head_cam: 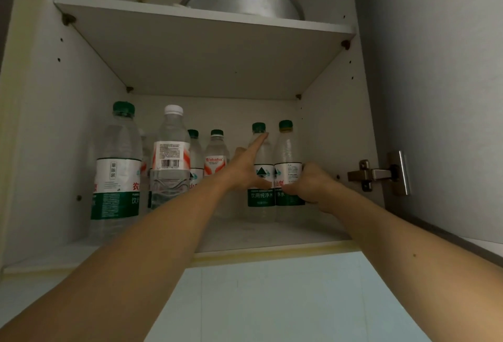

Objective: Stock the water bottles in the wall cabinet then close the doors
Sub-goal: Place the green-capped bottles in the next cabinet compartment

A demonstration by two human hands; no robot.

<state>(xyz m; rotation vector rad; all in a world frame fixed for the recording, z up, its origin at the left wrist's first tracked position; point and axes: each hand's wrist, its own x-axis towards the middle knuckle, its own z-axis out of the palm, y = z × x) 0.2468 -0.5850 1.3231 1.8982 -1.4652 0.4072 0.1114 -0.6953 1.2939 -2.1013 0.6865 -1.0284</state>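
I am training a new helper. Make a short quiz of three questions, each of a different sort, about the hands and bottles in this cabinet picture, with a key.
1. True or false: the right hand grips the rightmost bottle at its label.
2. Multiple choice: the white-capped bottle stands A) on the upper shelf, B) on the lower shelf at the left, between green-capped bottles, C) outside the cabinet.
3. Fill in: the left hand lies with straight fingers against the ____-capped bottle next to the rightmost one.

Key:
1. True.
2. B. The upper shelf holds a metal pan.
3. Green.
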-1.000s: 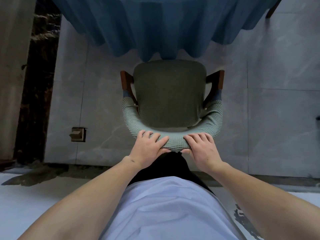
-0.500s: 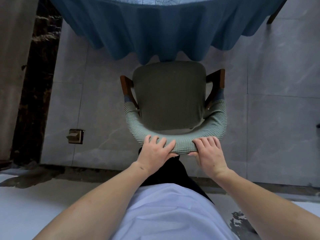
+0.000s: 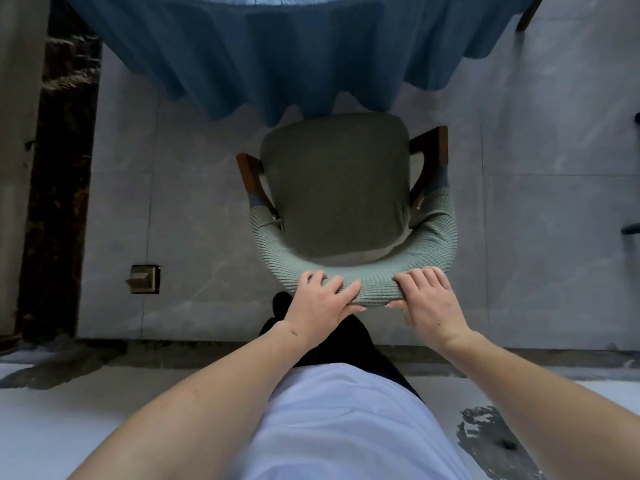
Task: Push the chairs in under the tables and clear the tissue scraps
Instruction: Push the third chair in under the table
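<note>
Gripping the curved top rail of a grey-green upholstered armchair [image 3: 334, 188] with wooden arms, I stand directly behind it, facing the round table draped in a pleated blue cloth [image 3: 291, 53]. At far left a dark marble strip [image 3: 59, 188] borders the grey tiled floor [image 3: 554, 237], and a small brass floor socket [image 3: 143, 279] sits well apart from the chair's left side. My left hand [image 3: 320, 304] lies over the knitted pale-green backrest [image 3: 377, 289], fingers spread across its top and thumb hooked under the near edge. Just beside it, my right hand [image 3: 427, 299] does the same, fingers curled over the rail and thumb tucked beneath, so both hands hold the backrest near its middle. The seat runs straight away from my grip toward the table; its front edge sits just at the hem of the blue cloth, and I judge it not yet under. The chair's front-to-back line looks squared to the table, so I judge the coming push goes straight forward, both arms sharing it evenly, neither hand nearer than the other. No tissue scraps show on the floor. At far right, parts of another dark chair [image 3: 632, 228] sit at the frame edge.
</note>
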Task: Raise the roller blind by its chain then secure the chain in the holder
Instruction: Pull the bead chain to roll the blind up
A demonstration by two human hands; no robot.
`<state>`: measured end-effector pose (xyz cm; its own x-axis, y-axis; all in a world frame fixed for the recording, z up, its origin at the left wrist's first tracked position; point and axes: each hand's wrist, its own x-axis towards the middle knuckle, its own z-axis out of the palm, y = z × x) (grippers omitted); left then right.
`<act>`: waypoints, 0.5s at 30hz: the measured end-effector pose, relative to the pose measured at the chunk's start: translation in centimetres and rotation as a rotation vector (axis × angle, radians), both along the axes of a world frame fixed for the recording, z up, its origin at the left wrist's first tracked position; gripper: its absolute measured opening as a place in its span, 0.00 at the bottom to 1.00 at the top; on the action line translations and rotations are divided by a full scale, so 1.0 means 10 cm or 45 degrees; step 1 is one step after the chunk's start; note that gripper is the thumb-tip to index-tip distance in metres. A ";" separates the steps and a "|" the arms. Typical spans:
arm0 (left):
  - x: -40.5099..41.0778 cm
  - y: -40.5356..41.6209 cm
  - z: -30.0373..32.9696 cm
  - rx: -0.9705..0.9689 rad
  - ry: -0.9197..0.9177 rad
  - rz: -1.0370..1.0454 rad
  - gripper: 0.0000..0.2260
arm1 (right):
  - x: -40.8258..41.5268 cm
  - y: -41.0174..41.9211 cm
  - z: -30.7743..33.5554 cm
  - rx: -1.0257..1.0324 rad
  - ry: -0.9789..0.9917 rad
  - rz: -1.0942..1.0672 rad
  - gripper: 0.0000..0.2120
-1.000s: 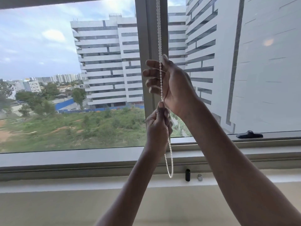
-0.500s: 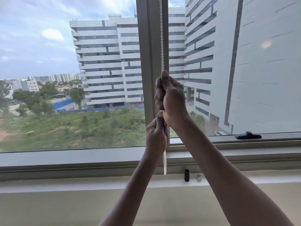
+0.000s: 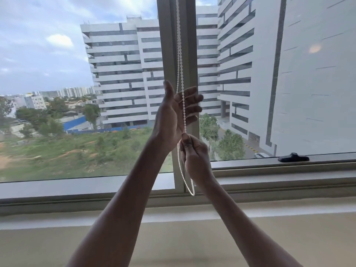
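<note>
Hands swapped since a moment ago, left hand [image 3: 173,114] now upper and spread behind bead chain [image 3: 180,60], right hand [image 3: 194,153] pinching it below, loop dangling by window frame [image 3: 167,45].

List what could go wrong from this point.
1. Only the right hand pinches the chain; the left hand is open with the chain merely crossing its fingers. A slip could let the chain run back.
2. The slack loop dangles below the right hand and may swing or tangle.
3. No holder is in view, so securing the chain may mean searching.
</note>
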<state>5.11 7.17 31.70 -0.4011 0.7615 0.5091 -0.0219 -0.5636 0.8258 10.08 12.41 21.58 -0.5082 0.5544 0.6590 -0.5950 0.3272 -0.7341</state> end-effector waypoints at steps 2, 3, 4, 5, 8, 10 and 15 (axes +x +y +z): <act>0.08 0.01 0.10 0.000 0.002 -0.024 0.30 | -0.02 -0.01 0.01 -0.006 -0.015 0.000 0.20; 0.11 0.02 0.11 0.010 -0.025 -0.019 0.28 | -0.02 0.00 0.01 -0.003 -0.004 0.000 0.20; 0.13 0.02 0.10 0.028 -0.068 -0.014 0.27 | -0.02 0.00 0.01 -0.008 0.001 0.009 0.21; 0.13 0.02 0.07 0.056 -0.128 -0.023 0.25 | -0.02 0.01 0.00 -0.012 -0.001 0.024 0.21; 0.08 0.02 0.01 0.127 -0.240 -0.048 0.21 | -0.03 0.01 -0.01 -0.023 -0.004 0.054 0.20; 0.08 0.02 0.00 0.129 -0.233 -0.019 0.19 | -0.03 0.00 -0.01 -0.037 0.002 0.071 0.20; 0.11 0.00 -0.03 0.209 -0.255 0.036 0.19 | -0.04 -0.03 -0.03 -0.033 0.020 0.098 0.20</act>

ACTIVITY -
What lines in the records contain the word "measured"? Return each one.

REPLY TO THE EXERCISE -
`<state>`: measured end-effector pose (xyz cm; its own x-axis, y-axis; all in a world frame fixed for the recording, z up, its origin at the left wrist's first tracked position; point and axes: each hand's wrist, its own x-axis towards the middle knuckle, its own z-axis out of the palm, y = z × x) (grippers omitted); left then right.
`<act>`: waypoints, 0.5s at 30hz: the measured end-effector pose, relative to the pose measured at the chunk's start: translation in centimetres and rotation as a rotation vector (axis × angle, radians), both along the axes of a world frame fixed for the recording, z up, its origin at the left wrist's first tracked position; gripper: its absolute measured opening as a place in its span, 0.00 at the bottom to 1.00 at the top; on the action line translations and rotations are divided by a full scale, so 1.0 means 10 cm or 45 degrees; step 1 is one step after the chunk's start; note that gripper is the thumb-tip to index-tip distance in metres. A ";" separates the steps and a "|" the arms. Typical spans:

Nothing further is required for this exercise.